Despite everything (or because of) we have attempted to keep up the Advent activity house tradition. Popular activities have included: making Christmas pinatas, making and decorating gingerbread houses, playing parlour games (he said, she said which was HILARIOUS and featured a lot of toilet humour), and getting the girls to write their own activity together (they agreed on the zoo with no fuss).

Una was brilliant in her kinder play, in which she played the lead (if not the title) role of the bossy emu in Wombat Divine, and then she graduated, with a hat and everything, which would have been extremely tacky if I'd been able to see it through the TEARS. Fred was great in her school play too - though her role was part of the chorus she proved that there are no small roles, she was really switched on and clearly knew exactly what she was doing. She sang in a clear, sweet voice, which carried over the little community hall (oh yes, all right, I am a Proud Parent).
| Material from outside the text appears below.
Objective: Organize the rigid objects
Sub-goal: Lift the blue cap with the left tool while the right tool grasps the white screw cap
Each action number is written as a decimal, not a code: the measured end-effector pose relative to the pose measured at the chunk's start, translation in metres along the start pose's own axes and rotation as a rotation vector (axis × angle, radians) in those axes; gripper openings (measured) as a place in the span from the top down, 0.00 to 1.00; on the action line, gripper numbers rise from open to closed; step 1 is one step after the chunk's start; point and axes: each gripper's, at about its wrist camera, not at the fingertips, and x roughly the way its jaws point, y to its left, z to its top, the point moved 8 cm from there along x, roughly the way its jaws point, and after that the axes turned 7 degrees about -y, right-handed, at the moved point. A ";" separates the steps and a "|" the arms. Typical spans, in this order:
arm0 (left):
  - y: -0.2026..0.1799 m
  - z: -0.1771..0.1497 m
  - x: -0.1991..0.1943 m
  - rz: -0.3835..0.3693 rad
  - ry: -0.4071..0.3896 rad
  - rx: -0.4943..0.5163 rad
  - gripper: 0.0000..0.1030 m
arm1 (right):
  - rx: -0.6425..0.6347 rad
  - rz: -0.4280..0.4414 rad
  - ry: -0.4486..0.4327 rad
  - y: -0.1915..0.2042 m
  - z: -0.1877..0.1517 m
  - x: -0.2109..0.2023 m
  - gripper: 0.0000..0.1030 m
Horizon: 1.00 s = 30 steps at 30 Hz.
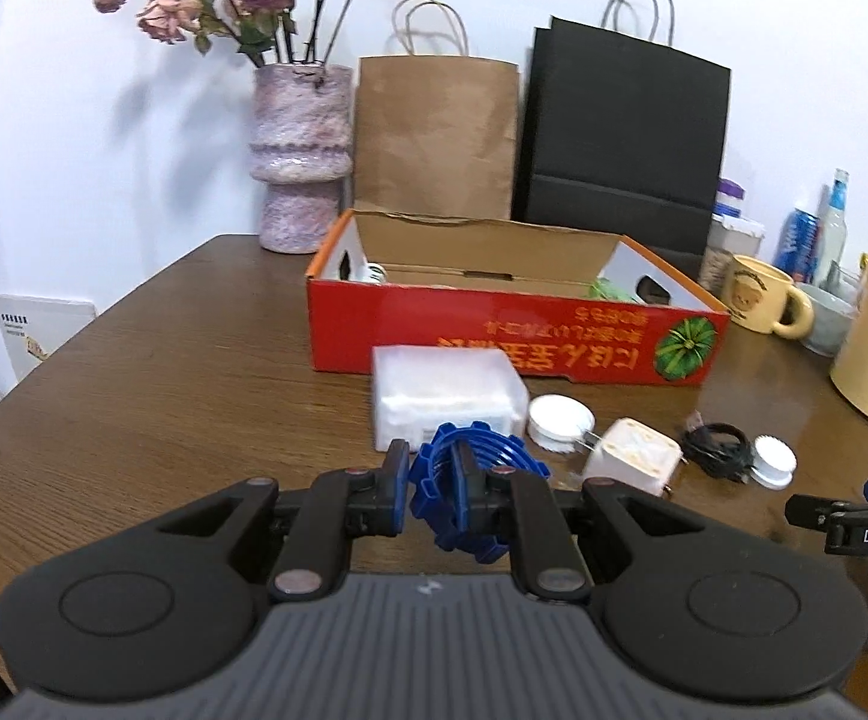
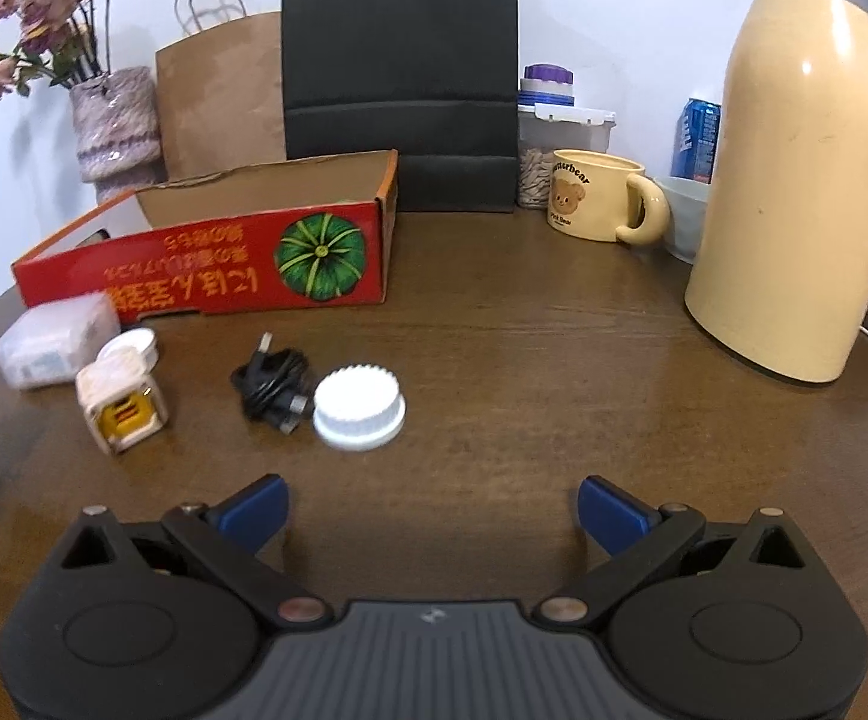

The funny thing was the topic of the play was wobbly teeth, and a few days before the performance she got her very first wobble (and a day after she lost that tooth, which she tells me led to an impromptu encore performance of the play in class - aww).

Avery also got his first cold last week and on Saturday night developed a nasty wheeze and cough and seemed to be breathing a little fast. We were sure he was probably fine, but rang the maternal health line, and then Martin's mum (who used to be a nurse) and in the end took him to Box Hill Emergency, dropping the girls off at their Nana's first. They seemed to think it was Something. We were lucky enough to be put in a private Infectious Diseases room (woohoo!), sealed with a glass door, with our own ensuite, and a kitchen round the corner with sandwiches and hot milo. Avery's breathing improved pretty much the moment we arrived at Emergency so we relaxed and enjoyed our Saturday night date. It turned out he had bronchiolitis, but all his stats were good so we were sent home, with strict instructions to ring an ambulance if he was having trouble breathing. But it was obvious he was on the mend, and he has continued to improve. He even slept for five uninterrupted hours last night.

And now it is holidays and we are all at home. We are waiting on our tax returns so we can get a car loan and then a car. We are Christmas cooking and scowling at the rain and smiling at the sunshine. We are getting on each other's nerves and singing Christmas carols in the car and busying ourselves and playing games together and reading books and eating dinners and going for walks and to the library and cooing at the baby. Martin and I are quietly buying big screen televisions. Avery is prodigiously growing and even Una and Fred look bigger. We are grocery shopping and some of us are eating too many lollies and some of us aren't because some of us have to book in a diabetes test for next week. We have encountered the odd Santa (both in the occasional sense and in the weirdy sense) and continued to add decorations to the Christmas tree and opened many cards and forgot to send any and I bought shoes on the Internet.

AND THAT BE THE MEANING OF CHRISTMAS (oh look, there it was, all this time).